Task description: What is needed is an exact transcription of the listing, with the images removed.

Raw data:
<<<<
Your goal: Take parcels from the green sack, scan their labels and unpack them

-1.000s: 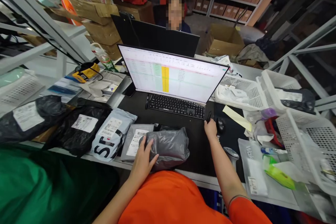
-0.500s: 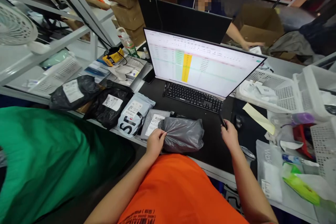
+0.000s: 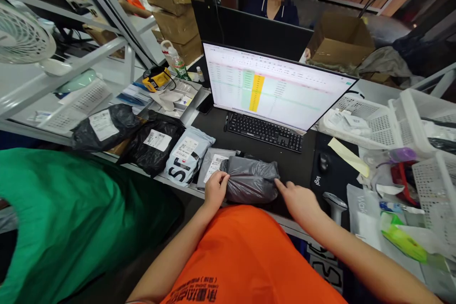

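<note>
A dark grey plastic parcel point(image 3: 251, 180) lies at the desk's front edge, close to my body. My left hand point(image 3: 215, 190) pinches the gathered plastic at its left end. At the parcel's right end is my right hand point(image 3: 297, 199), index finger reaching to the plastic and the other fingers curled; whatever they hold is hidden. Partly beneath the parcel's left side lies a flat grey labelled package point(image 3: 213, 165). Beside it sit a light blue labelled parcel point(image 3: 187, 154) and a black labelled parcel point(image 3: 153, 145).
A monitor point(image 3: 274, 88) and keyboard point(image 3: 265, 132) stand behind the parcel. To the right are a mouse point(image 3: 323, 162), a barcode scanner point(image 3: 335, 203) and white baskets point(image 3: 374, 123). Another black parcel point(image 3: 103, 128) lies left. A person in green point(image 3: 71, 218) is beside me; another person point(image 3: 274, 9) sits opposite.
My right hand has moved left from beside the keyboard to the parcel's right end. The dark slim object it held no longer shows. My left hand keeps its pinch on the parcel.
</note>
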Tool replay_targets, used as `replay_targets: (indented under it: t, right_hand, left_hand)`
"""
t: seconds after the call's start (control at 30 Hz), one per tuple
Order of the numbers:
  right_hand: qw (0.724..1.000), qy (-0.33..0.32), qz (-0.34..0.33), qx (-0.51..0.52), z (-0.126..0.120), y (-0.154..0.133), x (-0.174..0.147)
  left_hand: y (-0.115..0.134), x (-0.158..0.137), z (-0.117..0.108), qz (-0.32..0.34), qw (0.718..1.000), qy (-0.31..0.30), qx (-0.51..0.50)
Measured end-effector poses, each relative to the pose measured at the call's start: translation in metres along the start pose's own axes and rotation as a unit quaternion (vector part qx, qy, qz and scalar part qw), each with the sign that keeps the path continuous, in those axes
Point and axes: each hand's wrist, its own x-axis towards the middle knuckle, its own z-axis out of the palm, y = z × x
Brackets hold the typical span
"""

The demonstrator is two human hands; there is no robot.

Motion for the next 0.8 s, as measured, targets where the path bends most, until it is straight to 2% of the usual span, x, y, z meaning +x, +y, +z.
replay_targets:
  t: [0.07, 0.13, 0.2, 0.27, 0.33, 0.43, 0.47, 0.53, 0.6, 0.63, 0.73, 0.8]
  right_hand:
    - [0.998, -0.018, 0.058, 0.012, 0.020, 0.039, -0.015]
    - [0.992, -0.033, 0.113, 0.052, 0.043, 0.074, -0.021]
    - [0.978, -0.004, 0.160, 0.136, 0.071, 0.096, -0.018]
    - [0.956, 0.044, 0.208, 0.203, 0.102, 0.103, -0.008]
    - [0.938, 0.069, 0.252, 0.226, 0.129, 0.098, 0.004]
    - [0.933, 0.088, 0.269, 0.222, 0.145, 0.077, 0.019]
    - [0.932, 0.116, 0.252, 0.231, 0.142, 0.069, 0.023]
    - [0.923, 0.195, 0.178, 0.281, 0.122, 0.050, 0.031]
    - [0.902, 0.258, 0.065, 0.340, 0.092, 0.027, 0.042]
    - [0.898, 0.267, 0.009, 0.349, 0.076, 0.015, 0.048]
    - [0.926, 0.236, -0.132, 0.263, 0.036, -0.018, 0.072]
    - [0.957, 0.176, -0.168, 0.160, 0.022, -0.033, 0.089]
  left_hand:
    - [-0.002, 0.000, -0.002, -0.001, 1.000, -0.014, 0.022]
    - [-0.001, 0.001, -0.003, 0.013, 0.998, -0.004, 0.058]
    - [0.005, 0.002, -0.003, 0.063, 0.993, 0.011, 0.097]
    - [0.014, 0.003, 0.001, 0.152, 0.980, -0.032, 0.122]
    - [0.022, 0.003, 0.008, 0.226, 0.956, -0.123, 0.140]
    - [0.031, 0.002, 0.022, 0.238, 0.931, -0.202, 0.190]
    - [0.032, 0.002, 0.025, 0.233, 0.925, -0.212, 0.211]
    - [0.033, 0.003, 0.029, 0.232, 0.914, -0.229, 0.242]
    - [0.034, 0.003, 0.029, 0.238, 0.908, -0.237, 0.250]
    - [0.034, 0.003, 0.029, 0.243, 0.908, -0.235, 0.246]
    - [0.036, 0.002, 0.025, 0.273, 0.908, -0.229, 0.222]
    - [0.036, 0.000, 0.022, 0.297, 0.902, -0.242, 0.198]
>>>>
Problem solution:
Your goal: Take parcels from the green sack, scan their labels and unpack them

-1.000s: 
-0.500s: 
+0.000s: 

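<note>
A dark grey plastic parcel point(image 3: 251, 180) lies at the desk's front edge, close to my body. My left hand point(image 3: 215, 190) pinches the gathered plastic at its left end. At the parcel's right end is my right hand point(image 3: 297, 199), index finger reaching to the plastic and the other fingers curled; whatever they hold is hidden. Partly beneath the parcel's left side lies a flat grey labelled package point(image 3: 213, 165). Beside it sit a light blue labelled parcel point(image 3: 187, 154) and a black labelled parcel point(image 3: 153, 145).
A monitor point(image 3: 274, 88) and keyboard point(image 3: 265, 132) stand behind the parcel. To the right are a mouse point(image 3: 323, 162), a barcode scanner point(image 3: 335, 203) and white baskets point(image 3: 374, 123). Another black parcel point(image 3: 103, 128) lies left. A person in green point(image 3: 71, 218) is beside me; another person point(image 3: 274, 9) sits opposite.
My right hand has moved left from beside the keyboard to the parcel's right end. The dark slim object it held no longer shows. My left hand keeps its pinch on the parcel.
</note>
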Tool replay_targets, used as `replay_targets: (indented under it: t, right_hand, left_hand)`
"""
t: seconds after the call's start (control at 30 Hz), one per tuple
Order of the numbers:
  right_hand: qw (0.724..1.000), qy (-0.33..0.32), qz (-0.34..0.33), qx (-0.51..0.52), z (-0.126..0.120), y (-0.154..0.133), x (-0.174..0.147)
  left_hand: y (-0.115..0.134), x (-0.158..0.137), z (-0.117..0.108), qz (-0.32..0.34), qw (0.718..1.000), qy (-0.31..0.30), qx (-0.51..0.50)
Measured end-effector poses, each relative to the pose measured at the call's start: translation in metres along the start pose's own axes and rotation as a unit quaternion (vector part qx, qy, qz and scalar part qw), each with the sign that keeps the path continuous, in those axes
Point and axes: each hand's wrist, its own x-axis towards the middle knuckle, its own z-axis out of the palm, y = z × x
Brackets hold the typical span
"""

The demonstrator is two human hands; there is no robot.

Motion for the next 0.8 s, as measured, targets where the path bends most, until it is straight to 2% of the usual span, x, y, z meaning +x, +y, +z.
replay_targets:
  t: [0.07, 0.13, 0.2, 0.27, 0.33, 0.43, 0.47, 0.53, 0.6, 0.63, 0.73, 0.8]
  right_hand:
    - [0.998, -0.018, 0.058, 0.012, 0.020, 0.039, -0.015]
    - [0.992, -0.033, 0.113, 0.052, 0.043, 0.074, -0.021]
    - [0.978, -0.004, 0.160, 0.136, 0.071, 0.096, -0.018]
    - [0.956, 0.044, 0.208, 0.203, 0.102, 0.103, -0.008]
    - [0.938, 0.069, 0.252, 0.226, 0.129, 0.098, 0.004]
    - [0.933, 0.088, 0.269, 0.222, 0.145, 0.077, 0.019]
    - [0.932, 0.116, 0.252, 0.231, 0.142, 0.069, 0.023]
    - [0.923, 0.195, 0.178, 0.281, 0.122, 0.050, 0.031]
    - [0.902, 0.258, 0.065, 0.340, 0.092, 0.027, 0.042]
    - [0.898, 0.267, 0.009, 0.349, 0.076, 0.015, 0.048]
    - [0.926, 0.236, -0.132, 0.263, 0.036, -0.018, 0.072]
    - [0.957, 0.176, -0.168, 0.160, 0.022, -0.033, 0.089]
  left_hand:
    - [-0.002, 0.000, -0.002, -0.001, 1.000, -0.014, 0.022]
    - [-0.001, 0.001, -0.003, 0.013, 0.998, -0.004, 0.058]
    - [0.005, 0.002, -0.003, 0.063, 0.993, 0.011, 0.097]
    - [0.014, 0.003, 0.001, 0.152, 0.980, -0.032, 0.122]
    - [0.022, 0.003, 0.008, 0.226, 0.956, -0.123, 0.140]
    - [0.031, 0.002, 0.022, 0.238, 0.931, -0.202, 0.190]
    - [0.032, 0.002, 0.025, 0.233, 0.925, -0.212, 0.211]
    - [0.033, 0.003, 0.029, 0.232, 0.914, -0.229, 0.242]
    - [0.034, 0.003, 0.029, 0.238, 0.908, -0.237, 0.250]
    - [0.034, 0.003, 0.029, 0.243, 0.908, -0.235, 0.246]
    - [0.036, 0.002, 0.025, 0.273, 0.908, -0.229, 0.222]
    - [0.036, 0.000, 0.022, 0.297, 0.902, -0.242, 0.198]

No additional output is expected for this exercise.